Starting with the first line and ending with the last, transcribe the data exactly.

= Beginning of Section =

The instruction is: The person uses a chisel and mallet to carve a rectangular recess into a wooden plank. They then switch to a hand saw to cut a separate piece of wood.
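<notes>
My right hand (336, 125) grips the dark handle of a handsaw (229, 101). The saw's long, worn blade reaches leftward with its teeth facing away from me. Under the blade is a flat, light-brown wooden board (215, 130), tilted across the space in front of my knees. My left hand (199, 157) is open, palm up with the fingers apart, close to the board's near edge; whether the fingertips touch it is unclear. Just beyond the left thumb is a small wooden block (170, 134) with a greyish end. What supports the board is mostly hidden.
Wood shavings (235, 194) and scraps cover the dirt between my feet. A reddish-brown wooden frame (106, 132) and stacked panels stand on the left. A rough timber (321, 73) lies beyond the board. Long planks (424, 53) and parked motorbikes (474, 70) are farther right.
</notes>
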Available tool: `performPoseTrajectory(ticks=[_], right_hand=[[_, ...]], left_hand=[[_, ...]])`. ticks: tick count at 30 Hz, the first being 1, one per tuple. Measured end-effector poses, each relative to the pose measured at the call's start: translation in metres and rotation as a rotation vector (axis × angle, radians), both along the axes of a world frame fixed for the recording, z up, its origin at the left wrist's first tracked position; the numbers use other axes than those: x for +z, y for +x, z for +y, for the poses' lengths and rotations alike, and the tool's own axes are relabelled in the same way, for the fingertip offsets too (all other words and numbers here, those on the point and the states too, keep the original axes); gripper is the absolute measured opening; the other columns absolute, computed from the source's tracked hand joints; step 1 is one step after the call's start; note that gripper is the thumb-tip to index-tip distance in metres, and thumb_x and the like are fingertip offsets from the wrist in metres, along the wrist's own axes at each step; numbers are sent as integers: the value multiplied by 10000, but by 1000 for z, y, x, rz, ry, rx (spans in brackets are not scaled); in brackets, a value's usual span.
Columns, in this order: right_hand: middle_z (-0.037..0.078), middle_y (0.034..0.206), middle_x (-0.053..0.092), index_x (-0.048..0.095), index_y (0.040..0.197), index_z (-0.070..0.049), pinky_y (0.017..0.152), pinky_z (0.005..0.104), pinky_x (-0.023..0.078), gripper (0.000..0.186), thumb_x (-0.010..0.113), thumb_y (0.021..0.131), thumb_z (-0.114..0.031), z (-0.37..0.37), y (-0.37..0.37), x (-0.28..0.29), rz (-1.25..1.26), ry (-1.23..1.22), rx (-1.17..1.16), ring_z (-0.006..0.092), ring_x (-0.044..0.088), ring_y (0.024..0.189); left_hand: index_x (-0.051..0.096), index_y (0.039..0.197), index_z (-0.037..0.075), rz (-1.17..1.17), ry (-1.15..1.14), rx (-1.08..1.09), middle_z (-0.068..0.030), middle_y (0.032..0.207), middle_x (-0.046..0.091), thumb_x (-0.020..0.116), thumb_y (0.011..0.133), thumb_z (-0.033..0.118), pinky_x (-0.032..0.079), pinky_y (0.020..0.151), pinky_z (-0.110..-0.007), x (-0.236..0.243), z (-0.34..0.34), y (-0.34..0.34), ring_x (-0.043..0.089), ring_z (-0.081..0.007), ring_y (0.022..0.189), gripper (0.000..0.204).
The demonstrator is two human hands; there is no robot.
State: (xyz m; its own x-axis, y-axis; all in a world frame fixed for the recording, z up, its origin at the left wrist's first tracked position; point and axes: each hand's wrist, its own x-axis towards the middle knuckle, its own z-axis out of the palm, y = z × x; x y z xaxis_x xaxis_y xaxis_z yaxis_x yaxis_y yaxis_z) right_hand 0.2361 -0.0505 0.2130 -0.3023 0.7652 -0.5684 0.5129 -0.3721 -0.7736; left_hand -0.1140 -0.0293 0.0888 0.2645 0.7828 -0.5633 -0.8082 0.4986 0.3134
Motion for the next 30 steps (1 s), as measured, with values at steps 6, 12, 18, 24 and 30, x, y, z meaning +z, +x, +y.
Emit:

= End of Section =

▶ _COMPLETED EXERCISE_
The instruction is: The person uses a chisel and mallet to carve a rectangular recess into a wooden plank. They then switch to a hand saw to cut a separate piece of wood.
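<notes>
My right hand (336, 125) grips the dark handle of a handsaw (229, 101). The saw's long, worn blade reaches leftward with its teeth facing away from me. Under the blade is a flat, light-brown wooden board (215, 130), tilted across the space in front of my knees. My left hand (199, 157) is open, palm up with the fingers apart, close to the board's near edge; whether the fingertips touch it is unclear. Just beyond the left thumb is a small wooden block (170, 134) with a greyish end. What supports the board is mostly hidden.
Wood shavings (235, 194) and scraps cover the dirt between my feet. A reddish-brown wooden frame (106, 132) and stacked panels stand on the left. A rough timber (321, 73) lies beyond the board. Long planks (424, 53) and parked motorbikes (474, 70) are farther right.
</notes>
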Available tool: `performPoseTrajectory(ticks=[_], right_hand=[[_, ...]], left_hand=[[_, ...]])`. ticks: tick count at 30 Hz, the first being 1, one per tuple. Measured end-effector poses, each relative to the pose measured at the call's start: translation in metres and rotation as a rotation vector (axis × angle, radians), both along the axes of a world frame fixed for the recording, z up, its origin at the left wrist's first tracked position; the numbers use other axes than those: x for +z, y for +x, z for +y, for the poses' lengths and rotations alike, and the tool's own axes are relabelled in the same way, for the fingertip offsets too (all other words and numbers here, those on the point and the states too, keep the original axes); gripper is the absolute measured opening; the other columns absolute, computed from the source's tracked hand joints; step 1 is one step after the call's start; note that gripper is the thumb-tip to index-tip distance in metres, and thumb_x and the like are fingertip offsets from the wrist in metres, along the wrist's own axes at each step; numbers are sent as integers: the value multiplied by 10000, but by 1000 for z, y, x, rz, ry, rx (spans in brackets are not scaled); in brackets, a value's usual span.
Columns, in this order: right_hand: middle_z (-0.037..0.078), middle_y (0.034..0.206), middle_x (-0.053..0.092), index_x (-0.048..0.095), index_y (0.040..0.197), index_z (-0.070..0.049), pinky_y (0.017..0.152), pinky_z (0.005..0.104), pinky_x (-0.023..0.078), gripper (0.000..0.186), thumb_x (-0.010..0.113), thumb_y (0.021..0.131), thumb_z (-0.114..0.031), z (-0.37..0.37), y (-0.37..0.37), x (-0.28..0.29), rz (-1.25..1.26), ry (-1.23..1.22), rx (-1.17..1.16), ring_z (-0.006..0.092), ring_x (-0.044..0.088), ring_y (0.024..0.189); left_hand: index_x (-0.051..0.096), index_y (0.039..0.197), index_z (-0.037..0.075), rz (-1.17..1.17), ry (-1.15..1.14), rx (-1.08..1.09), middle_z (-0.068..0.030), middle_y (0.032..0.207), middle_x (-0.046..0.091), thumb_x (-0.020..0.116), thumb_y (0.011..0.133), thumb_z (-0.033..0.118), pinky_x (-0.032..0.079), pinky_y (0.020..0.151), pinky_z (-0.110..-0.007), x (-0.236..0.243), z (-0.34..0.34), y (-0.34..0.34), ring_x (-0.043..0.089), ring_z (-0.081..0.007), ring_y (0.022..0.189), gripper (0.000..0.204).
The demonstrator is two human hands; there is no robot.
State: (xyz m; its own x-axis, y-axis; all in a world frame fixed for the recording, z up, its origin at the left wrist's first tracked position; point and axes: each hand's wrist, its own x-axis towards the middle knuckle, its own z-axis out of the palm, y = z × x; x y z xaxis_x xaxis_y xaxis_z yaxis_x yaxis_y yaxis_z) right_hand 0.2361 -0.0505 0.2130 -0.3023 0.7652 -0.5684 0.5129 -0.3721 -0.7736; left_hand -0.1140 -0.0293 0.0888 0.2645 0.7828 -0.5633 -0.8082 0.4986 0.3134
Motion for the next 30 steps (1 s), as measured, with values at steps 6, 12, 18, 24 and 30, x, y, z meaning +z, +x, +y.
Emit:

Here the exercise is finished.